[[ Collected data open ]]

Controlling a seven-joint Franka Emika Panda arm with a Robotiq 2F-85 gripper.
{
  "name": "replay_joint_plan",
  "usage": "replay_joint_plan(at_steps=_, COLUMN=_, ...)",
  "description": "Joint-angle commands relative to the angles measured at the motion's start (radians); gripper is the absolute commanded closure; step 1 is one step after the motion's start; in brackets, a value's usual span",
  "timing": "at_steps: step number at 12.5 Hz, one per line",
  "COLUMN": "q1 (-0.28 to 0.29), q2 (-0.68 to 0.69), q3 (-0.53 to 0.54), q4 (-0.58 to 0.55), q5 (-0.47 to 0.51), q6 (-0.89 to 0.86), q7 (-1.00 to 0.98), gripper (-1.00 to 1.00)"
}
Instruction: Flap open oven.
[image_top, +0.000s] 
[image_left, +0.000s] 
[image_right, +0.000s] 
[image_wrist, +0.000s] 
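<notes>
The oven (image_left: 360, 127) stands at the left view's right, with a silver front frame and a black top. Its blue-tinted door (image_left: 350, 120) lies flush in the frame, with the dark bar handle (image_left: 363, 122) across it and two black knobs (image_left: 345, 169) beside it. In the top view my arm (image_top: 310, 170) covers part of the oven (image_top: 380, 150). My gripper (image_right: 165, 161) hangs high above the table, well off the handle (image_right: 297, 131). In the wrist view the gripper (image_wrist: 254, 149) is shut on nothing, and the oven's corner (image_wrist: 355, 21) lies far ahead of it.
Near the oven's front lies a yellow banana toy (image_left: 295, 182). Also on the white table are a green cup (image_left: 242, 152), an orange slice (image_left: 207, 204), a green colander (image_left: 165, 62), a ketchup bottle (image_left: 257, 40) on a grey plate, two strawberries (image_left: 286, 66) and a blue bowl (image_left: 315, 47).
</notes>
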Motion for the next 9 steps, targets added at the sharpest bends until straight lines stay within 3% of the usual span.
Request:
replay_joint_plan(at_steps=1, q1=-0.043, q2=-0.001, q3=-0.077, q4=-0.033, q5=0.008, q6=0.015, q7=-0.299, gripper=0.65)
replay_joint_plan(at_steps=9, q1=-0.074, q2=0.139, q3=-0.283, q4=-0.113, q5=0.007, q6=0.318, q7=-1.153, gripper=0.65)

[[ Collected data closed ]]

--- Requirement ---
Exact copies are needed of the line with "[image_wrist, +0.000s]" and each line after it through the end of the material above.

--- Exercise solution ---
[image_wrist, +0.000s] 
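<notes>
The oven (image_left: 360, 127) stands at the left view's right, with a silver front frame and a black top. Its blue-tinted door (image_left: 350, 120) lies flush in the frame, with the dark bar handle (image_left: 363, 122) across it and two black knobs (image_left: 345, 169) beside it. In the top view my arm (image_top: 310, 170) covers part of the oven (image_top: 380, 150). My gripper (image_right: 165, 161) hangs high above the table, well off the handle (image_right: 297, 131). In the wrist view the gripper (image_wrist: 254, 149) is shut on nothing, and the oven's corner (image_wrist: 355, 21) lies far ahead of it.
Near the oven's front lies a yellow banana toy (image_left: 295, 182). Also on the white table are a green cup (image_left: 242, 152), an orange slice (image_left: 207, 204), a green colander (image_left: 165, 62), a ketchup bottle (image_left: 257, 40) on a grey plate, two strawberries (image_left: 286, 66) and a blue bowl (image_left: 315, 47).
</notes>
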Motion for the next 9 steps, targets added at the sharpest bends until straight lines stay within 3% of the usual span.
Request:
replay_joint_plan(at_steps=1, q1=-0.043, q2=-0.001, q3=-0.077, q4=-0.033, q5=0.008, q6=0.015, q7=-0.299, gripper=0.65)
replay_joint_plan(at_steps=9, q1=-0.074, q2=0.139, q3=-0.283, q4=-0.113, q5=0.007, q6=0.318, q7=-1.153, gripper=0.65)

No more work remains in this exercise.